Because of the regime on State aid operated by the European Commission for the steel industry it would be necessary to secure the unanimous approval of the other member states to any further State investment in Irish Steel. An important aspect of obtaining this approval would be to show that Irish Steel can function as a viable commercial entity, that it has a commercial future ahead in the marketplace. As it now stands, Irish Steel is not viable and cannot hope to be unless the £8.4 million cost savings plan is agreed and implemented in full as soon as possible.

[2217] While not wanting to appear to repeat the point for the sake of repetition, there can be no doubt about the consequences of not reaching agreement within the next two weeks on the company's cost savings plan, which would be the total and immediate closure of Irish Steel. It is a frightening prospect for all concerned, particularly for the workers and management of the company, but is a very real possibility unless reason prevails and serious negotiations are embarked on immediately by all the unions. I repeat, the Labour Relations Commission is ready, available and should be resorted to to progress discussions in a structured manner involving all the unions.

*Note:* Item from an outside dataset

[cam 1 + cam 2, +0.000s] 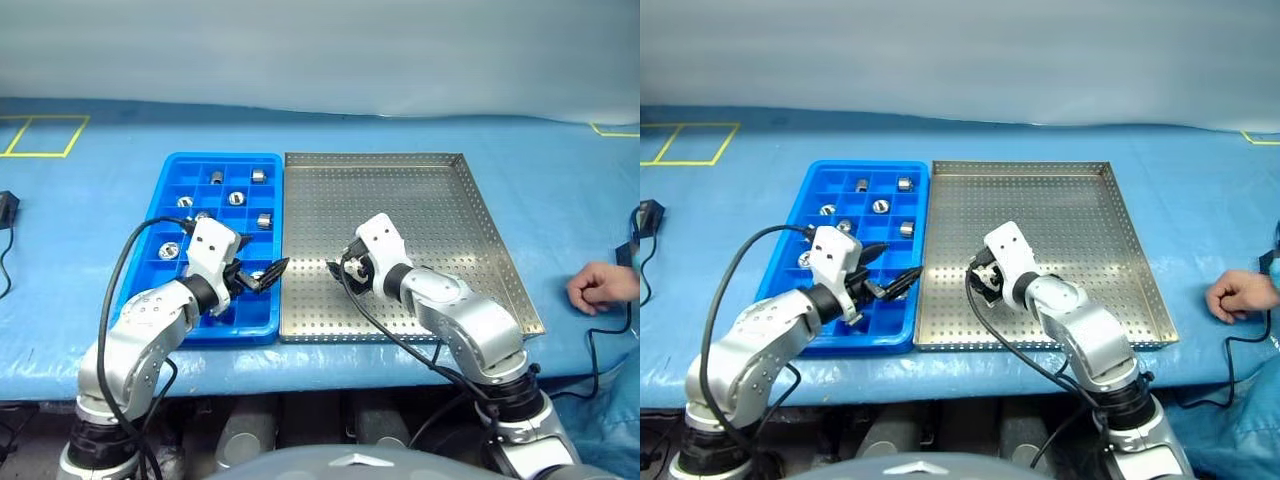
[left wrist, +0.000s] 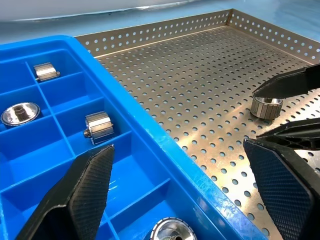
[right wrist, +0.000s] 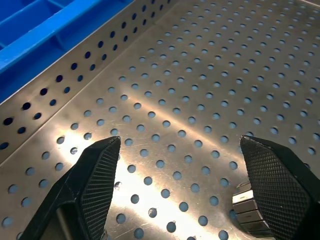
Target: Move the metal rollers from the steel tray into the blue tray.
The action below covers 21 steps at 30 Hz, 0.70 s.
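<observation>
A desk (image 1: 500, 150) covered with a blue sheet carries the two trays, which lie side by side and touch along their long edges. The steel tray (image 1: 420, 200) is the larger one and lies on the robot's right; its perforated floor is almost bare. The blue tray (image 1: 170, 185) lies on the robot's left, and several of its square compartments each hold one of the metal rollers (image 1: 236, 198) — they are spread over the far and middle rows. One more roller (image 2: 266, 106) stands upright on the floor of the steel tray, in the part near the blue tray; in the left wrist view it sits just under one black finger of the right gripper. The right gripper (image 1: 340, 272) hangs low over this part of the steel tray with its jaws apart, and in the right wrist view the roller shows just beside one finger, not clamped. The left gripper (image 1: 262, 274) is over the near right corner of the blue tray, by the shared edge, its jaws wide apart and holding nothing. At the right edge of the desk a person's hand (image 1: 603, 284) rests on the sheet, well apart from both trays.
</observation>
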Tool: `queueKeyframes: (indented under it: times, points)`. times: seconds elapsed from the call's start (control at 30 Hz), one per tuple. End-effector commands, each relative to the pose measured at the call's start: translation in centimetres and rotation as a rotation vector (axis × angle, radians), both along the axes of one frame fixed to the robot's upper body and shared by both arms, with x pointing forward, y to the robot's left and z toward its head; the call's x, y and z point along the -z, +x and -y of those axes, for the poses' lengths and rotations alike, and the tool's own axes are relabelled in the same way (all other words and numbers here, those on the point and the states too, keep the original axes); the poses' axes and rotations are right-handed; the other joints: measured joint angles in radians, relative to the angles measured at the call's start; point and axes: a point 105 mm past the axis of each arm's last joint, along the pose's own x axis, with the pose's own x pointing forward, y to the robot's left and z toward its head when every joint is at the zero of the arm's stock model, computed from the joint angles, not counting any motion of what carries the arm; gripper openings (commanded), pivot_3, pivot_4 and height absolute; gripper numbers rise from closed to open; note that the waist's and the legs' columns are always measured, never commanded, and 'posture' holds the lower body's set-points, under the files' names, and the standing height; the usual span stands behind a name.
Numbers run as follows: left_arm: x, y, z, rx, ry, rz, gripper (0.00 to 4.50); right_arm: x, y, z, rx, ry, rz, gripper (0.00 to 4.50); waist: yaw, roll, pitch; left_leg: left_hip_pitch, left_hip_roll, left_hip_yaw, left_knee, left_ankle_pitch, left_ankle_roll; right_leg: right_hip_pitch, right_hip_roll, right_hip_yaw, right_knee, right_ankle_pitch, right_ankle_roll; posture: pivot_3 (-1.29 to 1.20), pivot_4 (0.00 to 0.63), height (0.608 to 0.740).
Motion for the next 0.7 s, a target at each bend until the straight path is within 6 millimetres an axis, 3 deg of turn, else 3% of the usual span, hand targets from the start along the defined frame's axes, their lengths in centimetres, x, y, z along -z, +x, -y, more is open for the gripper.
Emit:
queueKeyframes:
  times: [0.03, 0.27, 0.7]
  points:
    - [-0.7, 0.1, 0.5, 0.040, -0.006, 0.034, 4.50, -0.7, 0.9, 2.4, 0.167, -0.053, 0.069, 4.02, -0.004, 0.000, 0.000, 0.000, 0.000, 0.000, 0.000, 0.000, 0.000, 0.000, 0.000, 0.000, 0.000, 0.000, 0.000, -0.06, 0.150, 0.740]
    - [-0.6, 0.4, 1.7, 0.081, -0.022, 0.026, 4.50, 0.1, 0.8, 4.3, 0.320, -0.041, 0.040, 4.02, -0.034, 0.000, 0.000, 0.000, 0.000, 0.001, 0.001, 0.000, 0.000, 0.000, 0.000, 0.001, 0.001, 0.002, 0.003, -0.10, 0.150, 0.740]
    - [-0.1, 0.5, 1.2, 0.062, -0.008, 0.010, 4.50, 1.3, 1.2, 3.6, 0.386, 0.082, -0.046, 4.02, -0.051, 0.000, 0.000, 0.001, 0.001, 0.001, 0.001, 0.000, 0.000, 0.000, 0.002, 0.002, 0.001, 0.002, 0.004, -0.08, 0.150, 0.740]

I thank the two Deputies who raised the matter. This company has been the subject of many parliamentary questions, Adjournment Debates and other debates in this House, which is as it should be. It is only right that Deputies should express the concerns of their constituents, one of the best ways of ensuring that the workings of this House are seen to be relevant. Equally it is necessary that there be honesty all round in openly stating the position in the House.